■ Directions for this task
Please return each entry in the listing exactly.

◇ ◇ ◇ ◇ ◇

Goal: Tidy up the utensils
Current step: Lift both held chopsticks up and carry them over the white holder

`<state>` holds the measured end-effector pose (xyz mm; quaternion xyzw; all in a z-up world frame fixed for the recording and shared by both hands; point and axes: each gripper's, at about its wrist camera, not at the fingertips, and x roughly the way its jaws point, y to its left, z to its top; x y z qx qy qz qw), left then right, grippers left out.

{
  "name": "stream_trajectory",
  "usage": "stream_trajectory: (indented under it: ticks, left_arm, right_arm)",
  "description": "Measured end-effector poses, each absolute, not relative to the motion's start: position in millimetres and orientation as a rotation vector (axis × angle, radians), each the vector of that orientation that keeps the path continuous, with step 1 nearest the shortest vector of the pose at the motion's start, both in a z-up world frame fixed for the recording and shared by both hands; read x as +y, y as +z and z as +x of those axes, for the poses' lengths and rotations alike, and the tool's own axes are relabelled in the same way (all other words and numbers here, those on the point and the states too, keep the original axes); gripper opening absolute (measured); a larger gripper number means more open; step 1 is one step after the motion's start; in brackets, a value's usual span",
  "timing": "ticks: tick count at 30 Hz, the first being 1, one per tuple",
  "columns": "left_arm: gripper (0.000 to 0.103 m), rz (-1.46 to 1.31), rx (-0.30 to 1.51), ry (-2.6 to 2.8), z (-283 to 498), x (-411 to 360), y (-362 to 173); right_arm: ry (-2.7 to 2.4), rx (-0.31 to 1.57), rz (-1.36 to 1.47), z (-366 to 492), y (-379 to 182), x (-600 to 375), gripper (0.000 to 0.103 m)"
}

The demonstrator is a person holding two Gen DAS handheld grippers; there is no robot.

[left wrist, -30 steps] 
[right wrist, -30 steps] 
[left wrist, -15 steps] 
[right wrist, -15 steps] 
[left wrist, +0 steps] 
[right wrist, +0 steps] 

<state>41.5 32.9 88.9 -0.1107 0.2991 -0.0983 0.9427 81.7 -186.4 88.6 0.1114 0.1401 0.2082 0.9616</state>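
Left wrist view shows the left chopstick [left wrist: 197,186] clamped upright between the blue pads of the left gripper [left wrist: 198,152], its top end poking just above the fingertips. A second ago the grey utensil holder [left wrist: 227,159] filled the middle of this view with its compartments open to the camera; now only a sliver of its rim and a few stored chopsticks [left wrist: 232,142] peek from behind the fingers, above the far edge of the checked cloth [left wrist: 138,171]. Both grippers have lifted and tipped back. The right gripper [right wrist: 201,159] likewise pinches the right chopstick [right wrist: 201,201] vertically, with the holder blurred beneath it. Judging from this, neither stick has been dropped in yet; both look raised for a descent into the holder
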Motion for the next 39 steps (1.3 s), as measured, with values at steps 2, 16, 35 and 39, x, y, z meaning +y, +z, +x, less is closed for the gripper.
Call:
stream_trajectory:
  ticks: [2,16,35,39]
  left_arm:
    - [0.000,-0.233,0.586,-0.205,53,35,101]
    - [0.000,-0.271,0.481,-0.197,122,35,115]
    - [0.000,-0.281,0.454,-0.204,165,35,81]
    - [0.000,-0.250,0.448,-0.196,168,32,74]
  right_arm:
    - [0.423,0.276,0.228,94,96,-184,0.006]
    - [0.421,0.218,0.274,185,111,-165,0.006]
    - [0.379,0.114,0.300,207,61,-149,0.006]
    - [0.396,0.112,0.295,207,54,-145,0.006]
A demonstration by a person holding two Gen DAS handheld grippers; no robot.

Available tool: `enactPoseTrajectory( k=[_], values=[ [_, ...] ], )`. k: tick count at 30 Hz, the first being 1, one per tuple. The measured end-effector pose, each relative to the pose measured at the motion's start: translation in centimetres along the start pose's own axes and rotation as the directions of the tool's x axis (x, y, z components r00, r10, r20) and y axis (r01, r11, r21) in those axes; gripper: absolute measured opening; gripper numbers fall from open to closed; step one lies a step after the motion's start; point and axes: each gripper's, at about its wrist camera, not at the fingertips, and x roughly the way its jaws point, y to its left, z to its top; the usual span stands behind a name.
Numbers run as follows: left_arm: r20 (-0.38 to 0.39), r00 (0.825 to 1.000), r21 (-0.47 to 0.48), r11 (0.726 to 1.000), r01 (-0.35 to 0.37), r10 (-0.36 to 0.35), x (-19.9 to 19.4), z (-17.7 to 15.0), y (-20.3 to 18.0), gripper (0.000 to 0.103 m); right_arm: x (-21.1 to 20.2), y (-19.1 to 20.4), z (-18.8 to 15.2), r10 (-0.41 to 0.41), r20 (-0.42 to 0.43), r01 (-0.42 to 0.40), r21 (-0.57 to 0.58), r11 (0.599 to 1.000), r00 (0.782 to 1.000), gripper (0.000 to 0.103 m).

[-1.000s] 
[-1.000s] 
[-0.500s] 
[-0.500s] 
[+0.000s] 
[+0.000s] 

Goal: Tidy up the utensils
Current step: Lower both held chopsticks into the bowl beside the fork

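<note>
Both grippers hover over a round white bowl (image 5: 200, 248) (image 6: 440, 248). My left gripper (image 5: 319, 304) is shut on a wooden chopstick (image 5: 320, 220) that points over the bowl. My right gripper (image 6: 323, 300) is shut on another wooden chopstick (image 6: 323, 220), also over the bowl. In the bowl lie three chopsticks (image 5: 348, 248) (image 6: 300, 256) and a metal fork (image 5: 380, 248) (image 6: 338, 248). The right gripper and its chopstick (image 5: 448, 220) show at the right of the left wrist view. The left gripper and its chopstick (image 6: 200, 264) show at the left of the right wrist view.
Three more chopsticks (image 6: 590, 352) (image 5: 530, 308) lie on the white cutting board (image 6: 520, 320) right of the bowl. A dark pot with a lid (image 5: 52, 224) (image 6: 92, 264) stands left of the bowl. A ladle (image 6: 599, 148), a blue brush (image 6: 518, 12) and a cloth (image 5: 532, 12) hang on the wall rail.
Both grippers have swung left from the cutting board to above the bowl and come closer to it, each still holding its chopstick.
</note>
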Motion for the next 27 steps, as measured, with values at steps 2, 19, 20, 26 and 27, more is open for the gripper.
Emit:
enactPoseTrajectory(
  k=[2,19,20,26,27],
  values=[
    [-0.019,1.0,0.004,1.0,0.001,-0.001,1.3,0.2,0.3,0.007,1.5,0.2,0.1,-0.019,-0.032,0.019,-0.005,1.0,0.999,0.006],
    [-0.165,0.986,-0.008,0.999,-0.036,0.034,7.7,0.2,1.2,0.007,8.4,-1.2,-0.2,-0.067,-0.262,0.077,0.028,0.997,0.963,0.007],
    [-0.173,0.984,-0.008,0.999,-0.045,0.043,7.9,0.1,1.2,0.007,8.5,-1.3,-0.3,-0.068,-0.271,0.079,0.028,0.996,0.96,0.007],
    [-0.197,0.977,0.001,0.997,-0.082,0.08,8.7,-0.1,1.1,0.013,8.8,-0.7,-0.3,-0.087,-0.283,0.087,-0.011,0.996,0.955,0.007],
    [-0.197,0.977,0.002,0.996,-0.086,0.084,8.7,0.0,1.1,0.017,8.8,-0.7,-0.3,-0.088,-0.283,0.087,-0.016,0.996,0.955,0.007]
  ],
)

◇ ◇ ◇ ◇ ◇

■ Solution for this task
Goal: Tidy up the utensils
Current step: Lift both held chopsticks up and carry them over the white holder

`<state>` holds the measured end-effector pose (xyz mm; quaternion xyzw; all in a z-up world frame fixed for the recording and shared by both hands; point and axes: each gripper's, at about its wrist camera, not at the fingertips, and x roughly the way its jaws point, y to its left, z to its top; x y z qx qy qz qw), left then right, grippers left out.

{
  "name": "stream_trajectory",
  "usage": "stream_trajectory: (indented under it: ticks, left_arm, right_arm)",
  "description": "Measured end-effector poses, each absolute, not relative to the motion's start: position in millimetres and orientation as a rotation vector (axis × angle, radians), each the vector of that orientation that keeps the path continuous, with step 1 nearest the shortest vector of the pose at the motion's start, both in a z-up world frame fixed for the recording and shared by both hands; read x as +y, y as +z and z as +x of those axes, for the poses' lengths and rotations alike, and the tool's own axes are relabelled in the same way (all other words and numbers here, those on the point and the states too, keep the original axes); gripper opening absolute (measured); a larger gripper number means more open; step 1 is one step after the motion's start; in brackets, a value's usual span",
  "timing": "ticks: tick count at 30 Hz, the first being 1, one per tuple",
  "columns": "left_arm: gripper (0.000 to 0.103 m), rz (-1.46 to 1.31), rx (-0.30 to 1.51), ry (-2.6 to 2.8), z (-283 to 498), x (-411 to 360), y (-362 to 173); right_arm: ry (-2.7 to 2.4), rx (-0.31 to 1.57), rz (-1.36 to 1.47), z (-366 to 492), y (-379 to 182), x (-600 to 375), gripper (0.000 to 0.103 m)"
}

The demonstrator is a person holding two Gen DAS handheld grippers; there is no robot.

[left wrist, -30 steps] 
[right wrist, -30 steps] 
[left wrist, -15 steps] 
[right wrist, -15 steps] 
[left wrist, +0 steps] 
[right wrist, +0 steps] 

<state>41.5 32.9 88.9 -0.1107 0.2991 -0.0983 0.9427 81.7 -186.4 88.6 0.1114 0.1401 0.2082 0.9616</state>
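Left wrist view shows the left chopstick [left wrist: 197,186] clamped upright between the blue pads of the left gripper [left wrist: 198,152], its top end poking just above the fingertips. A second ago the grey utensil holder [left wrist: 227,159] filled the middle of this view with its compartments open to the camera; now only a sliver of its rim and a few stored chopsticks [left wrist: 232,142] peek from behind the fingers, above the far edge of the checked cloth [left wrist: 138,171]. Both grippers have lifted and tipped back. The right gripper [right wrist: 201,159] likewise pinches the right chopstick [right wrist: 201,201] vertically, with the holder blurred beneath it. Judging from this, neither stick has been dropped in yet; both look raised for a descent into the holder
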Motion for the next 39 steps (1.3 s), as measured, with values at steps 2, 16, 35 and 39, x, y, z meaning +y, +z, +x, less is closed for the gripper.
Call:
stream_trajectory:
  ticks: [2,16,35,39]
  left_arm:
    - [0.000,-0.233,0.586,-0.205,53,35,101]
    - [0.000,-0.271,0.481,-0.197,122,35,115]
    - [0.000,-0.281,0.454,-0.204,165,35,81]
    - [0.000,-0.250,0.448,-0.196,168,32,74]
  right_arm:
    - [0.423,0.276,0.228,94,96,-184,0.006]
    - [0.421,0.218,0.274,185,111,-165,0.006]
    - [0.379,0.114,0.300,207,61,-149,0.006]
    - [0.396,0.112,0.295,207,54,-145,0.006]
A demonstration by a person holding two Gen DAS handheld grippers; no robot.

Available tool: `enactPoseTrajectory( k=[_], values=[ [_, ...] ], )`. k: tick count at 30 Hz, the first being 1, one per tuple. The measured end-effector pose, each relative to the pose measured at the motion's start: translation in centimetres along the start pose's own axes and rotation as the directions of the tool's x axis (x, y, z components r00, r10, r20) and y axis (r01, r11, r21) in those axes; gripper: absolute measured opening; gripper numbers fall from open to closed; step one lies a step after the motion's start; point and axes: each gripper's, at about its wrist camera, not at the fingertips, and x roughly the way its jaws point, y to its left, z to its top; the usual span stands behind a name.
Numbers run as follows: left_arm: r20 (-0.38 to 0.39), r00 (0.825 to 1.000), r21 (-0.47 to 0.48), r11 (0.726 to 1.000), r01 (-0.35 to 0.37), r10 (-0.36 to 0.35), x (-19.9 to 19.4), z (-17.7 to 15.0), y (-20.3 to 18.0), gripper (0.000 to 0.103 m); right_arm: x (-21.1 to 20.2), y (-19.1 to 20.4), z (-18.8 to 15.2), r10 (-0.41 to 0.41), r20 (-0.42 to 0.43), r01 (-0.42 to 0.40), r21 (-0.57 to 0.58), r11 (0.599 to 1.000), r00 (0.782 to 1.000), gripper (0.000 to 0.103 m).

[-1.000s] 
[-1.000s] 
[-0.500s] 
[-0.500s] 
[+0.000s] 
[+0.000s] 

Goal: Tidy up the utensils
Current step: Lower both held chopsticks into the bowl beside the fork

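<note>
Both grippers hover over a round white bowl (image 5: 200, 248) (image 6: 440, 248). My left gripper (image 5: 319, 304) is shut on a wooden chopstick (image 5: 320, 220) that points over the bowl. My right gripper (image 6: 323, 300) is shut on another wooden chopstick (image 6: 323, 220), also over the bowl. In the bowl lie three chopsticks (image 5: 348, 248) (image 6: 300, 256) and a metal fork (image 5: 380, 248) (image 6: 338, 248). The right gripper and its chopstick (image 5: 448, 220) show at the right of the left wrist view. The left gripper and its chopstick (image 6: 200, 264) show at the left of the right wrist view.
Three more chopsticks (image 6: 590, 352) (image 5: 530, 308) lie on the white cutting board (image 6: 520, 320) right of the bowl. A dark pot with a lid (image 5: 52, 224) (image 6: 92, 264) stands left of the bowl. A ladle (image 6: 599, 148), a blue brush (image 6: 518, 12) and a cloth (image 5: 532, 12) hang on the wall rail.
Both grippers have swung left from the cutting board to above the bowl and come closer to it, each still holding its chopstick.
</note>
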Motion for the next 27 steps, as measured, with values at steps 2, 19, 20, 26 and 27, more is open for the gripper.
Emit:
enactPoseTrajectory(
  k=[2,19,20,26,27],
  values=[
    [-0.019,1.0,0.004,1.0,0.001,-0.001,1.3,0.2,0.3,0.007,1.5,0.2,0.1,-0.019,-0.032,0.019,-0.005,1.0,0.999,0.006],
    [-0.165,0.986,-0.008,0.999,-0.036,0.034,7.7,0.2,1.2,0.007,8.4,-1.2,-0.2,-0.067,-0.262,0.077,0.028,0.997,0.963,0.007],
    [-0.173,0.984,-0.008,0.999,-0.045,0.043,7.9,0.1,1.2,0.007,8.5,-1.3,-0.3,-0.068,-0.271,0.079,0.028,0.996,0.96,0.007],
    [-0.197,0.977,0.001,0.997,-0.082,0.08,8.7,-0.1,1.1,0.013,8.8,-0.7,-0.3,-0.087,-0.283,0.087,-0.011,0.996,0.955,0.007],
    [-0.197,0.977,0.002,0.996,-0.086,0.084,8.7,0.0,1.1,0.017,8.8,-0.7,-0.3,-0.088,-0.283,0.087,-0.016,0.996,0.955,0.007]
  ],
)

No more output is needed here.